TASK REQUIREMENTS
The answer must consist of every line from the entries that holds the word "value".
── AVAILABLE DATA
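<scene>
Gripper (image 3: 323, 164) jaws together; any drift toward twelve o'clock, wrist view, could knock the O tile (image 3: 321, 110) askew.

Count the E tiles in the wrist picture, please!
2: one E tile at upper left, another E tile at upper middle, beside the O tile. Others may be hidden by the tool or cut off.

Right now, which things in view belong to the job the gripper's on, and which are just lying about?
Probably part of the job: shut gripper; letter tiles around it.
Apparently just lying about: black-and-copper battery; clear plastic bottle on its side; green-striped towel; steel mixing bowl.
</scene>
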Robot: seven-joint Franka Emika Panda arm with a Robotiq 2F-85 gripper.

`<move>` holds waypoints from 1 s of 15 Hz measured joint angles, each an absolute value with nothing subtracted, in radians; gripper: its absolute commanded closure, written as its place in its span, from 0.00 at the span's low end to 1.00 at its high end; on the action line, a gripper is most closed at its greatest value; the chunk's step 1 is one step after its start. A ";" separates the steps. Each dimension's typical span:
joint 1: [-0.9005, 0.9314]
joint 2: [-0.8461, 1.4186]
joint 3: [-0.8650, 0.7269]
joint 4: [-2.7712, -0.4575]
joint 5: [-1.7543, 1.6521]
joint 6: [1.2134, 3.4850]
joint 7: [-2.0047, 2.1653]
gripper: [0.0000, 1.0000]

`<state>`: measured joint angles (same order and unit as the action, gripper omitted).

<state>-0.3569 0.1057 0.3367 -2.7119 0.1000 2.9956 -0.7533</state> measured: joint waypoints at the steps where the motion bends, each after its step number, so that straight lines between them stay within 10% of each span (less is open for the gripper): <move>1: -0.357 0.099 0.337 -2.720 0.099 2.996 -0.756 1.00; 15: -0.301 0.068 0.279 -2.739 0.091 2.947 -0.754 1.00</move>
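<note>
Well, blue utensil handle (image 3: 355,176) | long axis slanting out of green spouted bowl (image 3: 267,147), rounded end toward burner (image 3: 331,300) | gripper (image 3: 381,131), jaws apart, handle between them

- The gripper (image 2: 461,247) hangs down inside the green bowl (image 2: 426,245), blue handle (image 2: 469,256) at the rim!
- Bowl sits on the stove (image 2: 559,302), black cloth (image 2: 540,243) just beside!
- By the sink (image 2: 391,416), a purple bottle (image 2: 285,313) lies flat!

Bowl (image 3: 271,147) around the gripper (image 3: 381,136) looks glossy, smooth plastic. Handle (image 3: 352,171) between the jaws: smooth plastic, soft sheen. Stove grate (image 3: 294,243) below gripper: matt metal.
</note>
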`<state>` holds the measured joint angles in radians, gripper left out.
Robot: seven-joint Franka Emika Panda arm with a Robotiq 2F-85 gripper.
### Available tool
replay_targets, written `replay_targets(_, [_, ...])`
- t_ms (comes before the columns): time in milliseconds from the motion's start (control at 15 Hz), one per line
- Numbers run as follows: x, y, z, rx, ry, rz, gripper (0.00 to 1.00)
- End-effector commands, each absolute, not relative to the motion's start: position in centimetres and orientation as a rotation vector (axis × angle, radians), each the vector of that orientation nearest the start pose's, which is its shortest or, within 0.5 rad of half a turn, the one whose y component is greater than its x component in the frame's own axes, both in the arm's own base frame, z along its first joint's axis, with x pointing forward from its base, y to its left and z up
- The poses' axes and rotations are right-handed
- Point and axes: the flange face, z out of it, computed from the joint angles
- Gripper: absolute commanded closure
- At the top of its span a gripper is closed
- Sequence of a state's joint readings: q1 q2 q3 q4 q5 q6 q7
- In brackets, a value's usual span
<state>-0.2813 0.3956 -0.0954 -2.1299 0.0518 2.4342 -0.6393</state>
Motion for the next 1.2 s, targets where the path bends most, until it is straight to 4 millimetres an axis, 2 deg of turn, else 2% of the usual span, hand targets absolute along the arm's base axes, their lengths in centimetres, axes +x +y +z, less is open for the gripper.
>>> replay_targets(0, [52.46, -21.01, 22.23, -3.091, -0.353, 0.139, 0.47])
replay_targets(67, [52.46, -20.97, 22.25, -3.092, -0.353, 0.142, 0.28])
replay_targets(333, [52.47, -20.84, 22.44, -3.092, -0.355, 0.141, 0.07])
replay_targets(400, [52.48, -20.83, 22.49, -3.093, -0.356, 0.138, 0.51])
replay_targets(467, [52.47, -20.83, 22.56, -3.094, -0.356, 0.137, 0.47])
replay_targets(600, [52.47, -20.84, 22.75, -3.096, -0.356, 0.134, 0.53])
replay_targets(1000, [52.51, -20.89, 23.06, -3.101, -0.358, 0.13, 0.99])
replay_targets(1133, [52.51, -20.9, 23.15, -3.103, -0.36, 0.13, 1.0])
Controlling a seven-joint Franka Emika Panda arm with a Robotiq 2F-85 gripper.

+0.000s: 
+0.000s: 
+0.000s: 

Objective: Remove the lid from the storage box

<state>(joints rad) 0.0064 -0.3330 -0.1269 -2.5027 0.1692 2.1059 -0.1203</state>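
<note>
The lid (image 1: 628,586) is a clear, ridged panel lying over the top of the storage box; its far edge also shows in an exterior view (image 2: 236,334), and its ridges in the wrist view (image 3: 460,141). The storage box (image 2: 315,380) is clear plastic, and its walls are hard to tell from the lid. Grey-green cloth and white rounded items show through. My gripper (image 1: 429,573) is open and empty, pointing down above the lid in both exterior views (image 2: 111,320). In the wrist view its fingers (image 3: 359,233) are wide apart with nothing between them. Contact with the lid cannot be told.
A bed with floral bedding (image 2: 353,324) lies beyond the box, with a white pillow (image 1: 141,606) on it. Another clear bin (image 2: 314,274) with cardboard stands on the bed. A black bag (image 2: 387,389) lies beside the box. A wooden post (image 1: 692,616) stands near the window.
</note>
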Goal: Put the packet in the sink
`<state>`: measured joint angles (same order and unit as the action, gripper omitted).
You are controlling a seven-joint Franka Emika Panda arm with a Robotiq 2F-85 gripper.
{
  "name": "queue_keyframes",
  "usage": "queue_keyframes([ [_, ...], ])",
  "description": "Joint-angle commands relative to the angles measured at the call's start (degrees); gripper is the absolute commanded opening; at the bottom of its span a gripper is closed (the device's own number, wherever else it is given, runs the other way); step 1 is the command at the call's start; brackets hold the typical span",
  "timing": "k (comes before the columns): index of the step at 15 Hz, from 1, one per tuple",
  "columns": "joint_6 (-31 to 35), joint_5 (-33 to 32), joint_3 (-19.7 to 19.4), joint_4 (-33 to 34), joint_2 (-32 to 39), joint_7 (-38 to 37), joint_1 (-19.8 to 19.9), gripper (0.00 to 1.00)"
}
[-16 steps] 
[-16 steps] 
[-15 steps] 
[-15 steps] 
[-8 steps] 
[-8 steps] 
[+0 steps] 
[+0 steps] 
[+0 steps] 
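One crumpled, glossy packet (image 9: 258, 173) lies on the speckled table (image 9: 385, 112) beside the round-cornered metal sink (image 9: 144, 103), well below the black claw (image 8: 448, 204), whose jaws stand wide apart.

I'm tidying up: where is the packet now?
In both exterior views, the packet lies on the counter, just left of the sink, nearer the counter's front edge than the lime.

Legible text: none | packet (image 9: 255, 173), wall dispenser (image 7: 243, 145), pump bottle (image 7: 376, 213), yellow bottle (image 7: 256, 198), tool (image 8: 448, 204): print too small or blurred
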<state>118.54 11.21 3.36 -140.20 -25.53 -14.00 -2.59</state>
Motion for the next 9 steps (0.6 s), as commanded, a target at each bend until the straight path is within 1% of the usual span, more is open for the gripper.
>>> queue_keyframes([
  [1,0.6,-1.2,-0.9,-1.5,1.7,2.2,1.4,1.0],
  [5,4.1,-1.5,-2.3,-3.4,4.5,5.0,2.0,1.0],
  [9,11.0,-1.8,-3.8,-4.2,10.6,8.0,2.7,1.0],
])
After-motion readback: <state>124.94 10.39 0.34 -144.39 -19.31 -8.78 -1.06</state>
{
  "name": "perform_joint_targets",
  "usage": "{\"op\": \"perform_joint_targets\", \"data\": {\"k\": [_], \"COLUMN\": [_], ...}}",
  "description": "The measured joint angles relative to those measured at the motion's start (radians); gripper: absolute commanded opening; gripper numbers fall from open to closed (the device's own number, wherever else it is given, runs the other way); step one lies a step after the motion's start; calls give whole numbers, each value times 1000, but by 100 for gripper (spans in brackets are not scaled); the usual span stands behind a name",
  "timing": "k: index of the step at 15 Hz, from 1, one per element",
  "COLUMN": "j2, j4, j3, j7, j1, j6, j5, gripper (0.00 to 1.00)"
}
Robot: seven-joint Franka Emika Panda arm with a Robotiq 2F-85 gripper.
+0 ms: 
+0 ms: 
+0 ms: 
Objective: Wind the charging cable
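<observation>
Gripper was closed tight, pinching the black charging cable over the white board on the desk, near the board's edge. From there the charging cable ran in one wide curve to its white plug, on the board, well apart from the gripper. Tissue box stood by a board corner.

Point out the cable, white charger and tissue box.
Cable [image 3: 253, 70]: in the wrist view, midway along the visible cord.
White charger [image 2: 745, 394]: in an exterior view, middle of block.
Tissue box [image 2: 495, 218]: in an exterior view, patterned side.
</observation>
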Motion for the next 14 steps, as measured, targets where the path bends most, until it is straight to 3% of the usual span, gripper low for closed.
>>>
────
RESPONSE FOR THIS EXERCISE
`<move>` holds waypoints from 1 s of 15 Hz measured joint angles, each an absolute value with nothing subtracted, in radians; gripper: its absolute commanded closure, written as its place in its span, from 0.00 at the span's low end to 1.00 at its high end; on the action line, a gripper is most closed at its greatest value; the chunk's step 1 is one step after its start. A ";" separates the steps. Each dimension's typical span:
- In brackets, a value's usual span
  "description": "The measured joint angles relative to those measured at the motion's start (radians); gripper: absolute commanded opening; gripper numbers fall from open to closed (the device's own number, wherever else it is given, runs the other way); step one lies a step after the motion's start; calls give whole numbers, each value times 1000, but by 100 for gripper (spans in brackets are not scaled); the usual span stands behind a name",

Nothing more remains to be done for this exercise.